For me, ‘feeling grounded’ describes the process of connecting ourselves with our emotions, relationships and that which is around us in attempts to become more stable within ourselves. I have found it to be an incredibly important process in my own life, particularly when I am placed in positions of leadership or influence. By ‘feeling grounded’, I also feel relaxed.
In light of my recent blog article, I have been reimagining what it may be like to feel ‘grounded’. I wonder, what would it be like if I treated it as part of the process of removing myself from the centre of all things?
Maybe by ‘feeling grounded’, I acknowledge that the ground is more consistent than myself.
In the modern world, much of our lives are spent within sheltered structures- sheltered from the weather, the wind and the cold. Yet I have discovered that being outside in the weather reminds me of my place in the world and I am, so to speak, ‘grounded’ by that feeling. Yet when I spend my time away from the things I cannot control, I lose my respect and understanding of them.
Why does this exist within society? Perhaps our decision to focus on ourselves has implications on the world around us, even if we do so to become ‘grounded’. This may have historical and cultural drivers as well; much of western thinking revolves around the idea of the self and this may impact the way we consider the world and our place within it. Perhaps, by rejecting the dogma of the past, we have accepted the dogma of ourselves.
The phrase that helps ground me is: “significantly insignificant”. It reminds me that whilst I am important, I am only a “drop in the ocean”. And whilst every drop is unique and incredible, each drop is not the ocean. It symbolises a deep understanding of ourselves and a deep understanding that we are not everything.
How can I learn to ground myself in the world around me?
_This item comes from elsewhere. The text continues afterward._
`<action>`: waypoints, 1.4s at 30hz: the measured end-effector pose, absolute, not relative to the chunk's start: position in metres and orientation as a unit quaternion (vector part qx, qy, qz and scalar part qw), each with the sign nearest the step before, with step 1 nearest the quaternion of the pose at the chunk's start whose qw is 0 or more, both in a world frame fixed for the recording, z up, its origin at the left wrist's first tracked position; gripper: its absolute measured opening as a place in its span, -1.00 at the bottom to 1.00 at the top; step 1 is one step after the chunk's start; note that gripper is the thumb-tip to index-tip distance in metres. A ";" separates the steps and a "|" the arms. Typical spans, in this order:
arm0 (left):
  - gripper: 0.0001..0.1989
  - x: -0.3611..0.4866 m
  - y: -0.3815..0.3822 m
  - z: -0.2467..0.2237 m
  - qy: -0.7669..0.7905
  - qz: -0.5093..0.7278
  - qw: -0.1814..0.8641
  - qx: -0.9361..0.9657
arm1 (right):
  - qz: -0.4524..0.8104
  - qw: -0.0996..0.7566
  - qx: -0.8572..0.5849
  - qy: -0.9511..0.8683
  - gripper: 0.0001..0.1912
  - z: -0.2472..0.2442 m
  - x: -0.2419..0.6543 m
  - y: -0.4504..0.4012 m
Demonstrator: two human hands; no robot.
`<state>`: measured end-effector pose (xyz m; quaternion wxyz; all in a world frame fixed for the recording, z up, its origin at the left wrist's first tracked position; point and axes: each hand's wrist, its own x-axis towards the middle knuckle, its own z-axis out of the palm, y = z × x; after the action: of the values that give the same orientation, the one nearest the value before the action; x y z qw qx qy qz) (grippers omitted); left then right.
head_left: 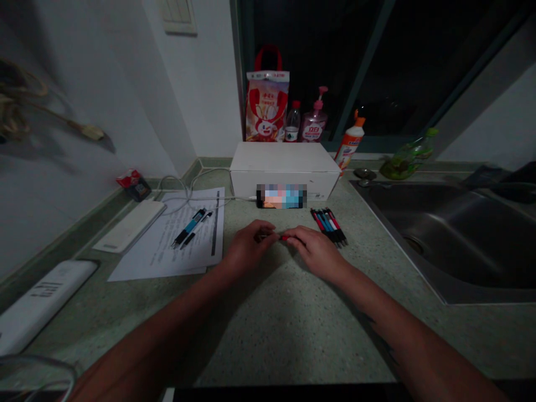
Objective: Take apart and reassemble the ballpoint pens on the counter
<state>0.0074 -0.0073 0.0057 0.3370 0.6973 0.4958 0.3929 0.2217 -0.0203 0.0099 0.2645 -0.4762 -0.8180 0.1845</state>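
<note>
Over the middle of the counter, my left hand [250, 244] and my right hand [315, 248] meet fingertip to fingertip. Between them is a small pen [285, 238] with a red part and a dark part showing; the rest is covered by my fingers. Both hands are closed, the right pinching the red part and the left at the other end. Just right of my right hand lies a row of several pens [329, 226] in red, blue, white and black. Left of my left hand, a few blue and black pens [190, 228] rest on printed sheets [167, 262].
A phone [281, 197] with a blurred screen leans on a white box [287, 159], its cable running left. Bottles [314, 125] and a bag [267, 106] stand behind. At right is a steel sink [460, 234]; at left, a white slab [132, 225] and a power strip [46, 301].
</note>
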 end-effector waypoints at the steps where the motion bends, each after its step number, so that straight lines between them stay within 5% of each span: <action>1: -0.93 0.008 -0.007 0.006 0.503 0.389 0.347 0.689 | 0.182 0.265 -0.476 -0.819 -0.78 0.010 0.222 -0.020; 33: -0.92 0.007 -0.008 0.011 0.529 0.367 0.363 0.674 | 0.193 0.273 -0.480 -0.811 -0.77 0.012 0.223 -0.019; 42: -0.95 0.005 -0.008 0.010 0.509 0.396 0.251 0.722 | 0.311 0.323 -0.491 -0.747 -0.77 0.010 0.229 -0.013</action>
<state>0.0050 -0.0079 0.0095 0.2513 0.7219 0.5092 0.3955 0.2288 -0.0127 0.0100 0.3228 -0.4906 -0.7474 0.3107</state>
How can I learn to do this for my business and my relationships?
How can I reconnect with the part of myself which accepts I am individual and yet so much more?
The idea of ‘feeling grounded’ may extend further than ourselves. If by feeling grounded we become aware of the relationships, internal stress, emotions and general state or ourselves, what would it be like if we were to carry this idea into our businesses. How can we ensure that our businesses are grounded, not only in themselves but in the fundamental world system they are a part of?
As explored in previous articles, thinking with complexity may allow us to address the intricate problems that emerge as a result of our role within the complex global system, a system which transcends and includes ecology, society, science, equality, economics and so much more.
How can we ground ourselves in society and our society in the world?